- Task to complete:
Reproduce precisely the lines of the listing below, starting with the line that contains "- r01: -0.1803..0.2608" and stopping after the line that contains "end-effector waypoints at"; include nothing else.

- Provided data:
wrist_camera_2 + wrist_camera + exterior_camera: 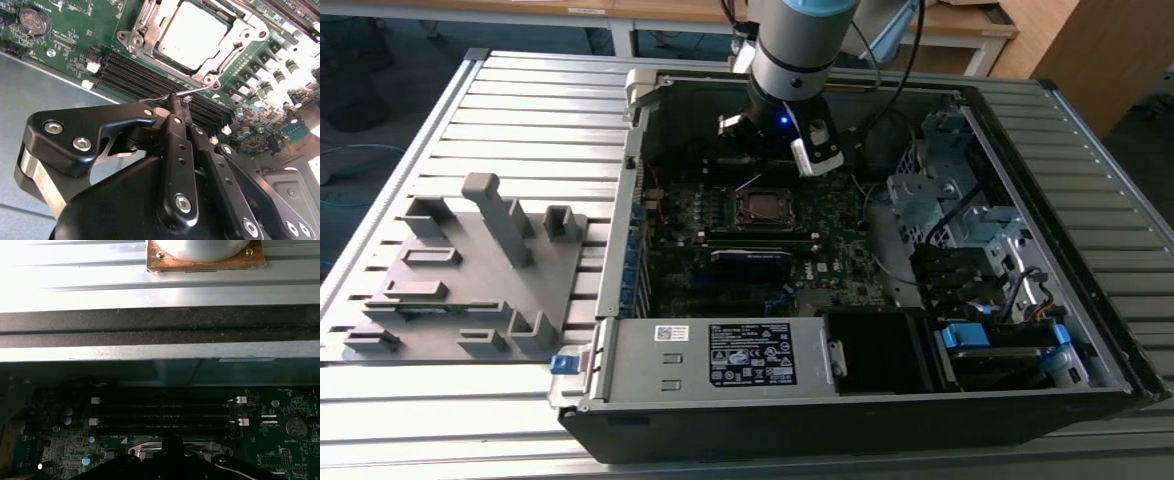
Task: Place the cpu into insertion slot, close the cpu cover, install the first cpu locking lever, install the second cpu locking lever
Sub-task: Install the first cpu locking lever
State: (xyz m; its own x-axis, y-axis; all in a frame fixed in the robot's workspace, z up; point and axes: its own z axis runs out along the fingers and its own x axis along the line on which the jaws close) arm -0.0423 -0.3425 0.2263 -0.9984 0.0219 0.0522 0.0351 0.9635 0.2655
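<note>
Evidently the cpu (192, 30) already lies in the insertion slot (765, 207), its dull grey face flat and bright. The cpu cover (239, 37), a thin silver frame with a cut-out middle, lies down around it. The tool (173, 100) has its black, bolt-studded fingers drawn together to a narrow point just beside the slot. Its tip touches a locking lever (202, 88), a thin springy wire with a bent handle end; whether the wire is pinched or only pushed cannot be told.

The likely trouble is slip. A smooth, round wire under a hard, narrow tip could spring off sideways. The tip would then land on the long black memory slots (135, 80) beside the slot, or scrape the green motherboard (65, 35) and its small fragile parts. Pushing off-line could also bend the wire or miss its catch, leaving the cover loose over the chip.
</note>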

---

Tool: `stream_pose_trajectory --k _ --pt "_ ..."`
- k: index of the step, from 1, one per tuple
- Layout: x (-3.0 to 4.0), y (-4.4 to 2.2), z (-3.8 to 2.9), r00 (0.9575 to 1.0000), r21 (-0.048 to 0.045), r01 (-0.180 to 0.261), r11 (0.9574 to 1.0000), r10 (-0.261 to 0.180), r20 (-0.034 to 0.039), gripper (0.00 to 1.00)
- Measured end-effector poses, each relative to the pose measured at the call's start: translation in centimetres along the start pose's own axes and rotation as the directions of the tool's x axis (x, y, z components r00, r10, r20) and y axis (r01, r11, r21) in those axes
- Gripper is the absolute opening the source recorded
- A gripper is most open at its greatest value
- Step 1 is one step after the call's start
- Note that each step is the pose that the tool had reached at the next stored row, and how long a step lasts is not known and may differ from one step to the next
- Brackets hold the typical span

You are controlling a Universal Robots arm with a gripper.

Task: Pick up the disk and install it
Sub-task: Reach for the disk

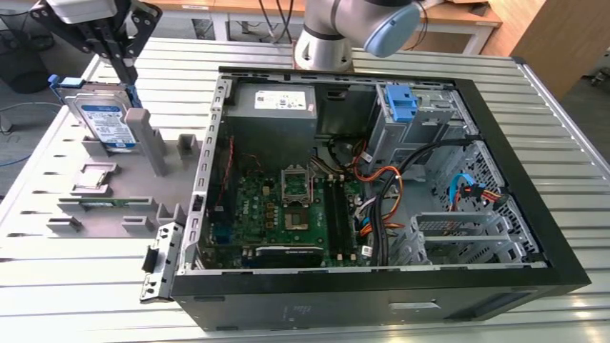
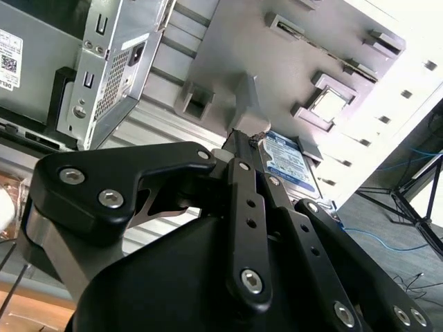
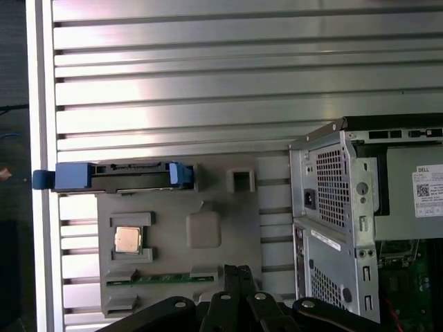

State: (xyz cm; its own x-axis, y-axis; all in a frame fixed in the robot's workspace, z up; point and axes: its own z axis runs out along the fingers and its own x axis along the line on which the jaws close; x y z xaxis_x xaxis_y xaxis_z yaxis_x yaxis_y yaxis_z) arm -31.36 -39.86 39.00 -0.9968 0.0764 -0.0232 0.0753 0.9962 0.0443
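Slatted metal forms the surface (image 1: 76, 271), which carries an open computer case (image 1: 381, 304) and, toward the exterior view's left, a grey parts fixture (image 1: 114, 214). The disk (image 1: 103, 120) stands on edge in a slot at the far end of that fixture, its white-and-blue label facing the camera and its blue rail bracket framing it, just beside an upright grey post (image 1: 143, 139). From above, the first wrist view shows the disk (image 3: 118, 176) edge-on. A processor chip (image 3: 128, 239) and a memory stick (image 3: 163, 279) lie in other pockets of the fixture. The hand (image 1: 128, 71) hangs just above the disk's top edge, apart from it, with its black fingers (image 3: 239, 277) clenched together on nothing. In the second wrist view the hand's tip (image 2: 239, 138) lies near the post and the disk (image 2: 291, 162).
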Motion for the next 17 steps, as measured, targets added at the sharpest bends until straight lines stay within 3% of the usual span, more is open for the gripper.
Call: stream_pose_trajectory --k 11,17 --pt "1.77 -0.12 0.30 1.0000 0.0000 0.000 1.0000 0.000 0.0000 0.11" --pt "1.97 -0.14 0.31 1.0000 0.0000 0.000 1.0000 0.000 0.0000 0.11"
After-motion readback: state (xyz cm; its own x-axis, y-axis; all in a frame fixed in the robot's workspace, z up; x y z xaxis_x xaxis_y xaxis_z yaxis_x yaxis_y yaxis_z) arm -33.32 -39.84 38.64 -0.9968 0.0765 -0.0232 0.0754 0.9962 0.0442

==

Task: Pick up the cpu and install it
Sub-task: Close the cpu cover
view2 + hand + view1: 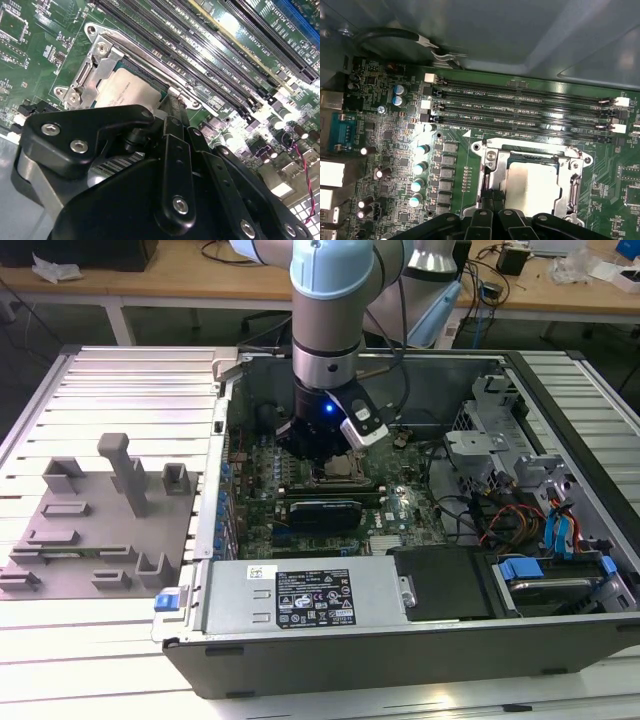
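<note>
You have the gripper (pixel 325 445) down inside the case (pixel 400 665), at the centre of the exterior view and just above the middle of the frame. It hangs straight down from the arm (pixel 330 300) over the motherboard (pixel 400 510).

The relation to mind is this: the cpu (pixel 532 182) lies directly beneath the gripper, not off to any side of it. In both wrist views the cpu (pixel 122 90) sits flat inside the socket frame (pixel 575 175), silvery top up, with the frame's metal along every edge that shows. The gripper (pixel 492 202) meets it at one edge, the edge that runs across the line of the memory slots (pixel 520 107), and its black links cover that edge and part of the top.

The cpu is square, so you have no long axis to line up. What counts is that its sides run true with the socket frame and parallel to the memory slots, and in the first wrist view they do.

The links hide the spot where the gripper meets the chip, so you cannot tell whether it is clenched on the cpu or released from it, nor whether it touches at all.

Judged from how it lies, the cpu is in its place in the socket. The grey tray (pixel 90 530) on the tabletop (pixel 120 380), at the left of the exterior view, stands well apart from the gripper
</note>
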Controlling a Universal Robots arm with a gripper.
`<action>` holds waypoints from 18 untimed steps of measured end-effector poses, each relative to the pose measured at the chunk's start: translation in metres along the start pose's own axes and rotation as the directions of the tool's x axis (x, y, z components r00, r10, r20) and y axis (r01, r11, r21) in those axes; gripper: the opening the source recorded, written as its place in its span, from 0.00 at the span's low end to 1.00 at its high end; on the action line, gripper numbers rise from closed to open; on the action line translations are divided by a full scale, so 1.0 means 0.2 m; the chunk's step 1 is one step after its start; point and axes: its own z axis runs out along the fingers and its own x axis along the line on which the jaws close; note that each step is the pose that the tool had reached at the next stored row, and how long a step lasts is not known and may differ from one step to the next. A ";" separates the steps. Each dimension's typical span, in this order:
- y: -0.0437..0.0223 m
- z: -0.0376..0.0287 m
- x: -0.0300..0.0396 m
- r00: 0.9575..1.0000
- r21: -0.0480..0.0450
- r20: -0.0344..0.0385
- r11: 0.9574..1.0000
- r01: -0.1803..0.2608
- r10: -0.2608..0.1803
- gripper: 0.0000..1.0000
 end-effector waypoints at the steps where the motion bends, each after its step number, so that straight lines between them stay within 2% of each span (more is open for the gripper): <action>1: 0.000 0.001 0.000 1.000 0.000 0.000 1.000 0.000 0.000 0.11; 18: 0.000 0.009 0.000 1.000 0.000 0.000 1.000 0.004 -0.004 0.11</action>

- Task response:
- r01: -0.1803..0.2608
- r10: -0.2608..0.1803
- gripper: 0.0000..1.0000
 end-effector waypoints at the steps where the motion bends, each after its step number, so that straight lines between them stay within 2% of each span (more is open for the gripper): <action>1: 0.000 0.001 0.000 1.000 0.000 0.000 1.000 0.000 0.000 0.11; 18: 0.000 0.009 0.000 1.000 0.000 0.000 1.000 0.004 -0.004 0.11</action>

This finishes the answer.